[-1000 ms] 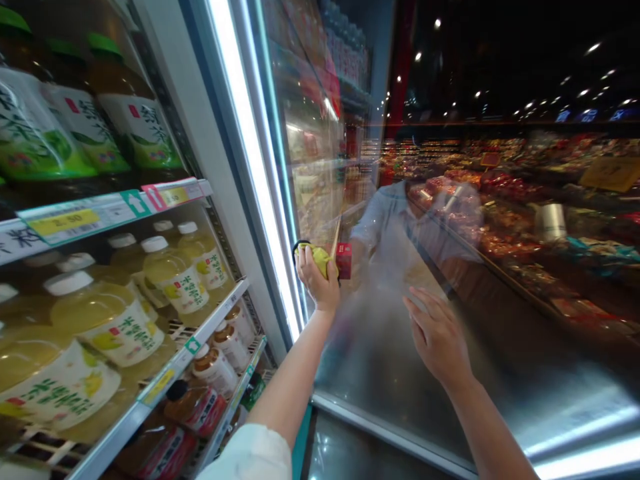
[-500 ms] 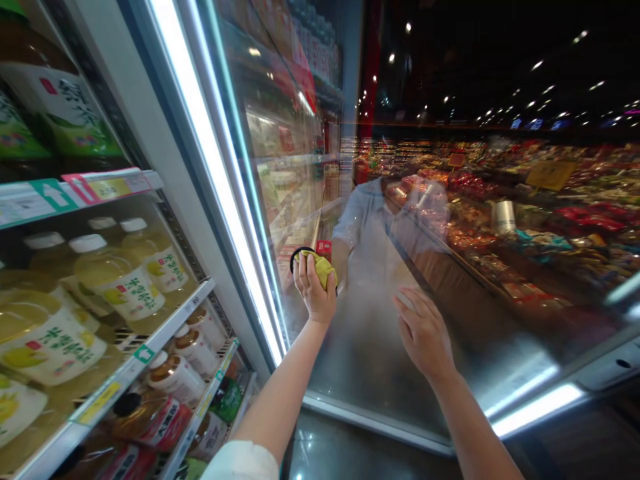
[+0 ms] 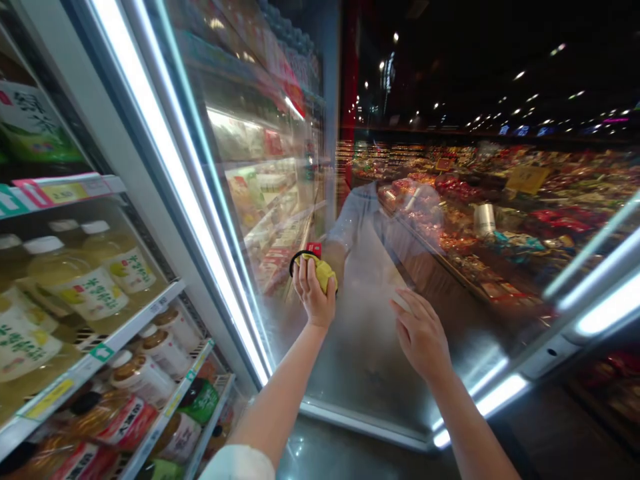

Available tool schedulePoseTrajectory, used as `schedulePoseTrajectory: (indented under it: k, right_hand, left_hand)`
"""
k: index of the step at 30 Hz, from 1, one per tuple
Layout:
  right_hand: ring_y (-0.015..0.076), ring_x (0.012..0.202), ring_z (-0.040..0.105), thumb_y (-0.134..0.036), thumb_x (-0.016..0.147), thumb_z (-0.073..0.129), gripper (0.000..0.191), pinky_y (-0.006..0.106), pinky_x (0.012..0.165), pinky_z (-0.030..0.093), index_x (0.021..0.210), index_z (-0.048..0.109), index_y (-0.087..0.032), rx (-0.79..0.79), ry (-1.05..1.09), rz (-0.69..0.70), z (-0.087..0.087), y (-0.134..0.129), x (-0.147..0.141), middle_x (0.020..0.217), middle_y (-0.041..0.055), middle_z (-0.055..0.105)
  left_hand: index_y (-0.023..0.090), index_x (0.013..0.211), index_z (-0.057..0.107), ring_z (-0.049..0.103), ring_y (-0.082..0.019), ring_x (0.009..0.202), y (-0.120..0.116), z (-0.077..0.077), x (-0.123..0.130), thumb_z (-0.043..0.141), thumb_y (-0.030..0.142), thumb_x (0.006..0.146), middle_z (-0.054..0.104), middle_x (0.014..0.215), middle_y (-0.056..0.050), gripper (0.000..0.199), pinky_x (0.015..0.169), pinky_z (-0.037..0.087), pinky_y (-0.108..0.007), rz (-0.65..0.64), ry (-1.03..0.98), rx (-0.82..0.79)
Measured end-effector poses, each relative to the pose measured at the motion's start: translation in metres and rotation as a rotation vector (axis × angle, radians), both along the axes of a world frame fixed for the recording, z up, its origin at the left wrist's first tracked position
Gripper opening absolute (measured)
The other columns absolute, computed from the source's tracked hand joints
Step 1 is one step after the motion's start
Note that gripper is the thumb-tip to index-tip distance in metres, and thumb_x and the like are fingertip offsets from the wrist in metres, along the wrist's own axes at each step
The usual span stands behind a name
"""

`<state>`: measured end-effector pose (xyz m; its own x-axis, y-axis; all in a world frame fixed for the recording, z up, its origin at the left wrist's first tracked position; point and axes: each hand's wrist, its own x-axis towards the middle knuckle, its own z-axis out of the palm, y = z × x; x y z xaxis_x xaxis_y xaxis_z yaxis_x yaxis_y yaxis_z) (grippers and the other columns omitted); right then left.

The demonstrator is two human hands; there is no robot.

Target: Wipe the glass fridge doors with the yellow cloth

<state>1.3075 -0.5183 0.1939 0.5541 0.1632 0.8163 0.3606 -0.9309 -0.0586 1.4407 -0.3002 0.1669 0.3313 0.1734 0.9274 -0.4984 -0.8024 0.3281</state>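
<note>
In the head view my left hand (image 3: 315,293) is closed round a bunched yellow cloth (image 3: 326,272) with a black edge, held up at the glass door (image 3: 370,347) of a drinks fridge. Whether the cloth presses on the pane I cannot tell. My right hand (image 3: 423,333) is raised to the right of it, fingers stretched toward the same glass and holding nothing. A faint reflection of a person in a light blue top shows in the pane behind both hands.
At left, fridge shelves (image 3: 145,313) hold several bottles of pale yellow drink (image 3: 90,287) and brown drinks below. A bright light strip (image 3: 175,180) runs along the door frame. Through the glass, bins of packaged goods (image 3: 525,220) spread out at right. The door's lit edge (image 3: 505,393) is at lower right.
The view has turned slightly right, so the shelves and light strip sit further left and more of the door's right edge shows. Both hands keep nearly the same pose; the cloth stays gripped.
</note>
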Motion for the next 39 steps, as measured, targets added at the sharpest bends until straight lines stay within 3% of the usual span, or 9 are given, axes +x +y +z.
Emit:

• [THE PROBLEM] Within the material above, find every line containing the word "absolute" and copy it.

• [SOLUTION BELOW]
Gripper opening absolute (measured)
The other columns absolute, computed from the source's tracked hand joints

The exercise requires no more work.